I love when the universe provides me with rich and vibrant dreams. When they are there to give me lessons, warnings, signs, help guide me to plans, and goals. Its soul fulfilling in a way that very few other things are – often on this journey I’m traveling now, my dreams have been out of reach – the medications somehow put a stopper on those dreams, but now as I heal some, I’m finding my friends back in my nightly sleep sessions, and its a very empowering thing. I think more than many of the small wonders, this one has more hope instilled in me.

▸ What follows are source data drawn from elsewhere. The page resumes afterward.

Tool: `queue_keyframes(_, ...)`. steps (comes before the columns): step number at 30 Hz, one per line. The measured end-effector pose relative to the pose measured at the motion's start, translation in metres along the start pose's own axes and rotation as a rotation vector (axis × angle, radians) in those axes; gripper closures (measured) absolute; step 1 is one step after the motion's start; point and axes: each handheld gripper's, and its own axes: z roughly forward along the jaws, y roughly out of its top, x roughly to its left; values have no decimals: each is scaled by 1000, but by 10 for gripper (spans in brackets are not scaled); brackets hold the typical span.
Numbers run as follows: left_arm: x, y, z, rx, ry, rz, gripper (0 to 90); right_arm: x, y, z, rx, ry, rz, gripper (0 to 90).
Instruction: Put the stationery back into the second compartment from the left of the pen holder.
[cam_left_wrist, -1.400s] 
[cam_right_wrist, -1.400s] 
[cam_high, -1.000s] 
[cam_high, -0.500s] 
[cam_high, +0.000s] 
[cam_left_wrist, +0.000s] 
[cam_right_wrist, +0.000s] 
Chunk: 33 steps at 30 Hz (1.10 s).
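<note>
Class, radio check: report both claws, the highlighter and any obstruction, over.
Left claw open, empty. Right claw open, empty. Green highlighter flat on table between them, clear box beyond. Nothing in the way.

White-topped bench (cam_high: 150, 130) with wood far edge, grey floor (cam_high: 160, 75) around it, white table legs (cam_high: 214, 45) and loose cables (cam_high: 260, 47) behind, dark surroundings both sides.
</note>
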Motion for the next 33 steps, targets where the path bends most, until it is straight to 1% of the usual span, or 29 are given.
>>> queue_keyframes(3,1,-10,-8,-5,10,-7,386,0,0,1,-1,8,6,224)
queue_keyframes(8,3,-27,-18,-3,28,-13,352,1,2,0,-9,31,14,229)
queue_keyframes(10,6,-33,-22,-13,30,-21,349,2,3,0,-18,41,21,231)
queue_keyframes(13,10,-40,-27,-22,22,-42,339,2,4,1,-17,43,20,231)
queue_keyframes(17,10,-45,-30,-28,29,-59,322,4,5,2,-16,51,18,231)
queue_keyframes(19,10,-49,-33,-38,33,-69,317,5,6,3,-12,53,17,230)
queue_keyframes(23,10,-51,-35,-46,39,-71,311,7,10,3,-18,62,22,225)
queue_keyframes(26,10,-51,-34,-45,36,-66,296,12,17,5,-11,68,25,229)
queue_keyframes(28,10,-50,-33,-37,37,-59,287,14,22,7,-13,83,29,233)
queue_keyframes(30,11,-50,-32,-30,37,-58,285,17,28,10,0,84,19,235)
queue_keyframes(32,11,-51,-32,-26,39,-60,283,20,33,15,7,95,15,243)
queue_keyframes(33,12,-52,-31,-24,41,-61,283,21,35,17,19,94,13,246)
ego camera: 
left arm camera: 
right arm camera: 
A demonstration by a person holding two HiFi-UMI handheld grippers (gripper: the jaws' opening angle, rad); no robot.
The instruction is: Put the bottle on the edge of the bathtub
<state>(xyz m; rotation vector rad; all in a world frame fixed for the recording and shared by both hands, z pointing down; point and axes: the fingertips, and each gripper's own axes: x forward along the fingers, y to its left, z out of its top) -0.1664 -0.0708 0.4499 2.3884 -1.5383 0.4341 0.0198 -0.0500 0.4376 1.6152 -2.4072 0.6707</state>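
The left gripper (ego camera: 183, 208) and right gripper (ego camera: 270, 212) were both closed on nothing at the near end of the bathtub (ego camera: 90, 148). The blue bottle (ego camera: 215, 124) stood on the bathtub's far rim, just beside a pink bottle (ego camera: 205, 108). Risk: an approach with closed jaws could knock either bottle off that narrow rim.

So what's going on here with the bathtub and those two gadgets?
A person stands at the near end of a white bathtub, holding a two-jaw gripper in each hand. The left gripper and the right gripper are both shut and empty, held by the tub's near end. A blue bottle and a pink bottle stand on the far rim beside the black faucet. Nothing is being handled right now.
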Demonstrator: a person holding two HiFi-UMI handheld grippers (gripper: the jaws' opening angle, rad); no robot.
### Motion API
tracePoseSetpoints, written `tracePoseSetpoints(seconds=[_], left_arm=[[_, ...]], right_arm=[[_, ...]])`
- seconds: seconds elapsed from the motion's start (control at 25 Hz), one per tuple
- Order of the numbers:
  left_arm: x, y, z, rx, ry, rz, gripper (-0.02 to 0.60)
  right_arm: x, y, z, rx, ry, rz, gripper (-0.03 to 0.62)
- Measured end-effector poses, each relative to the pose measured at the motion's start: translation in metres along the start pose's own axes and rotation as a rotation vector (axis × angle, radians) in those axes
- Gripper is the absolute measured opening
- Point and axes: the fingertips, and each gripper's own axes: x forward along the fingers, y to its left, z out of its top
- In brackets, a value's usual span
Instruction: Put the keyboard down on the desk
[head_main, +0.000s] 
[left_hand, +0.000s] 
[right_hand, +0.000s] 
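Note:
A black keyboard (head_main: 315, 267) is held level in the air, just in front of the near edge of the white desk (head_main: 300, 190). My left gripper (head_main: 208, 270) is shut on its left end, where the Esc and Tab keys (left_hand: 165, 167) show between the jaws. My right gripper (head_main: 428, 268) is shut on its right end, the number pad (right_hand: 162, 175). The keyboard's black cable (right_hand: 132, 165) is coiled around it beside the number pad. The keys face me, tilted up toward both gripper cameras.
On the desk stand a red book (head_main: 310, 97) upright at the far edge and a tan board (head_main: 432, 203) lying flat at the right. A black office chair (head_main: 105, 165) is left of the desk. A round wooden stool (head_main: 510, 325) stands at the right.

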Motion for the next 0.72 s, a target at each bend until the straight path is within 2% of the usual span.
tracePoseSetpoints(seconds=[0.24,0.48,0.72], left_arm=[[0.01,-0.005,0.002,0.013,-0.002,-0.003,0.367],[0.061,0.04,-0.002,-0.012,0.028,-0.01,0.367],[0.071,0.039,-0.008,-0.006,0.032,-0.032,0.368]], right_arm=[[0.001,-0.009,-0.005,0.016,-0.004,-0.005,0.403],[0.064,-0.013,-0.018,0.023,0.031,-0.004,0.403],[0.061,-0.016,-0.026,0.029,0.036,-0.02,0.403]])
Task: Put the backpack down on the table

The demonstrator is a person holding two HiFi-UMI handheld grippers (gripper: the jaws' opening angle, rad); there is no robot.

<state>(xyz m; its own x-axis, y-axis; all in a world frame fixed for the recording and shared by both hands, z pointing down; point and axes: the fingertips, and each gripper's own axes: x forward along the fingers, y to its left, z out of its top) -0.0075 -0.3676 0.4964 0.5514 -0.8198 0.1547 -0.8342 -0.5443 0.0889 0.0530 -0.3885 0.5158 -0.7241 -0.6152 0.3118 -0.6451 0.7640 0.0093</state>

Finally got P to watch one of the 3 movies on our list of “must see” — and by must see – Its a purely A&P must see thing, its movies I have seen that I just can’t believe he hasn’t watched. This list includes Casablanca, Finding Nemo, and the one we watched the other day – Thor Ragnarok – yeah I have weird “must see” tastes. It isn’t that these are the “best” movies ever made, they are just ones that somehow I feel shape aspects of my life in weird odd ways. So we watched Thor Ragnarok, it’s one I’ve seen maybe 10 times, so this time, I worked on his feet, and he watched, and it was just a great movie – as always. Mostly I was glad to have him finally having experienced a movie that comes up so much for my mind as a “that part” type of movie. I wonder if other people have this happen. — Where a movie becomes like a weird parallel for things happening in their lives, there experiences, for a time or in general. Movies aren’t the only thing that this happens for me as, songs OFTEN are this way too – heck paintings are this way also – pretty much all forms of art, somehow there will be one that just sort of … captures the sense of where I am, or where I’m going, or what I’m experiencing — in a weird parallel sort of parable sense.

I really wish I could enjoy reading philosophers more – I enjoy talking about them, and learning about them – but when I start to read a philosopher it somehow seems alot like editing my own work – aka I started reading my own blog from the beginning recently and geez I whine alot. I guess thats sorta the way I feel about other philosophers – I would love to engage and talk to them – I do love talking to people in general, and rapping and learning about philosophy, but reading it is like – well I’d rather have a tooth pulled. I guess this is just one of my shortcomings – mea culpa.

So maybe to sum, I don’t really want to be more like Pooh Bear anymore, I’ll just enjoy my aspects of Pooh, My aspects of Tigger, my aspects of rabbit, my aspects of Piglet, my aspects of Eeyore – and above all my aspects of Christopher Robin – try and learn to balance them and continue on my journey.